Kazuo Ishiguro was born in Nagasaki (Japan) in 1954, but migrated to the UK as a 6 year old boy where he has remained until this day. One would think that only a native Englishman could write a book like The Remains of the Day about the memories of an ageing old fashioned English butler (Stevens), but Ishiguro does an absolutely superb job which won him the Booker Prize in 1989.
But thinking about it, this is not really so improbable, for although the Japanese and English cultures are quite different, they are underlain by several very similar values like : preservation of history - formality - constraint manners - ceremony (tea !!).


Ishiguro (through the voice of his main character Mr.Stevens, and portrayed by Anthony Hopkins in the film version of the book) provides a beautiful definition of a truly great (British) landscape, to which I whole-heartily subscribe, (but wherever it occurs in the world) :

..... what precisely is the greatness in a landscape ?
I would say that it is the very lack of obvious drama or spectacle that sets the beauty of our land apart. What is pertinent is the calmness of that beauty, its sense of restraint. It is as though the land knows of its beauty, of its own greatness, and feels no need to shout it.
In comparison, the sort of sights offered in such places as Africa and America, though undoubtedly very exciting, would, I am sure, strike the objective viewer as inferior on account of their unseemly demonstrativeness.

I personally feel this very strongly and have done so all my life. Spectacular features in a landscape (the Grand Canyon, Niagara falls, Uluhru in Central Australia, Bungle Bungles in the Kimberleys, etc.) have never ever greatly attracted me or affected me emotionally. I am instead invariably deeply moved by the timeless beauty and stillness of the vast expanses of the Australian outback, or the quiet scenes in the UK, Europe, etc.

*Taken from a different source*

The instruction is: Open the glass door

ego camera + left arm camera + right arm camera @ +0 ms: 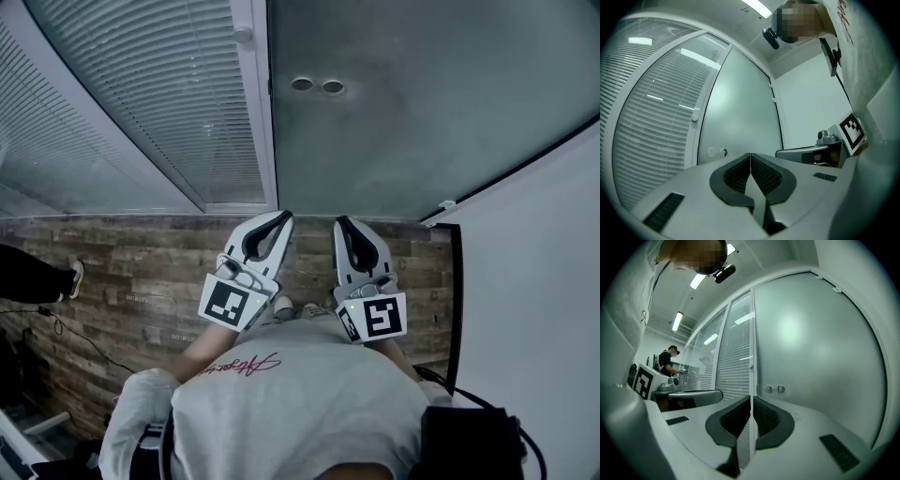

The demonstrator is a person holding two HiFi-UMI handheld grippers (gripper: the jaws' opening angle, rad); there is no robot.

'Hunnebed in Rolde, Drenthe, Netherlands I have in fact very similar feelings about man made structures. The pyramids, Greek ruins, Thai Mahal, spectacular cathedrals, etc. leave me completely unmoved. Yes, they are magnificent feats of human skills, knowledge and imagination. But they are too loud and artificial for my taste.
In stark contrast I am deeply moved by (yes here they are again) the simple hunnebedden in Drenthe. They are, like Ishiguro's landscapes, understated in their beauty, ancient footprints of humanity which blend in with the natural landscape, without shouting or "unseemly demonstrativeness".